Find all lines with the word "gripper" in the material, then copy them.

───

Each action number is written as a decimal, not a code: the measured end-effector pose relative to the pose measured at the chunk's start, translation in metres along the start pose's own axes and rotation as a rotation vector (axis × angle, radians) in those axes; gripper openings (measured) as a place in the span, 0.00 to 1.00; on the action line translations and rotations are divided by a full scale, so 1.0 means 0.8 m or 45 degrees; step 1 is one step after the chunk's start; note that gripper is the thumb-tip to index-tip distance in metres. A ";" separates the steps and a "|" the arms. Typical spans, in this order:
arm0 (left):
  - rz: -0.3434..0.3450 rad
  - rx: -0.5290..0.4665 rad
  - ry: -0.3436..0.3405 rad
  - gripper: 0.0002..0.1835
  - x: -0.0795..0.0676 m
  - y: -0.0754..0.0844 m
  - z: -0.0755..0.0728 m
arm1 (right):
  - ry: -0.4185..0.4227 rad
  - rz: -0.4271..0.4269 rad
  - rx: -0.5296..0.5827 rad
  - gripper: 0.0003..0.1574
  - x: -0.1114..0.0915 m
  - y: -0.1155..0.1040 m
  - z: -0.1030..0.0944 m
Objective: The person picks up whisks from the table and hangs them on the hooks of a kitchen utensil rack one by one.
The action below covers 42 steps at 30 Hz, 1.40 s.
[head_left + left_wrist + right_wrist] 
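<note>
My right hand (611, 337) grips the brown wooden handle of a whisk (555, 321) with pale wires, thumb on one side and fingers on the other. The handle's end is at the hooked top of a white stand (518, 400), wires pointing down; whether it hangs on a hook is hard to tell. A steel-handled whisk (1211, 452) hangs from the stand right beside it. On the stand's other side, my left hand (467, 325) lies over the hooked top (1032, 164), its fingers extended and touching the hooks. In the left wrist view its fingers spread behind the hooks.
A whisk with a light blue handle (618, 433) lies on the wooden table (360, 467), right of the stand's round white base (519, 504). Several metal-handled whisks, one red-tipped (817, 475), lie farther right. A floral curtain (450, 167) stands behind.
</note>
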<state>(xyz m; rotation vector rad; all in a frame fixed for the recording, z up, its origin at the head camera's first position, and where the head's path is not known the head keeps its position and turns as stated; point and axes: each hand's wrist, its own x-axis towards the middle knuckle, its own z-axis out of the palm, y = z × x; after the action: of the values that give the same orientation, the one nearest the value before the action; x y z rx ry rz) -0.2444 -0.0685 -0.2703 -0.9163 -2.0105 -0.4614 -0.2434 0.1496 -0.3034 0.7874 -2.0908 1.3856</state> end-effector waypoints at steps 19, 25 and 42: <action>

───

* [OUTPUT FOR THIS TASK]
Each action number is written as a decimal, not a code: the measured end-effector pose relative to the pose measured at the chunk's start, translation in metres along the start pose's own axes and rotation as a rotation vector (axis × angle, radians) in those axes; gripper openings (measured) as a place in the span, 0.00 to 1.00; on the action line translations and rotations are divided by a full scale, so 1.0 means 0.8 m or 45 degrees; step 1 is one step after the chunk's start; note that gripper is the thumb-tip to index-tip distance in metres. A ";" separates the steps and a "|" the arms. Typical spans, in this order:
  - gripper: 0.0002..0.1835
  - gripper: 0.0003..0.1574

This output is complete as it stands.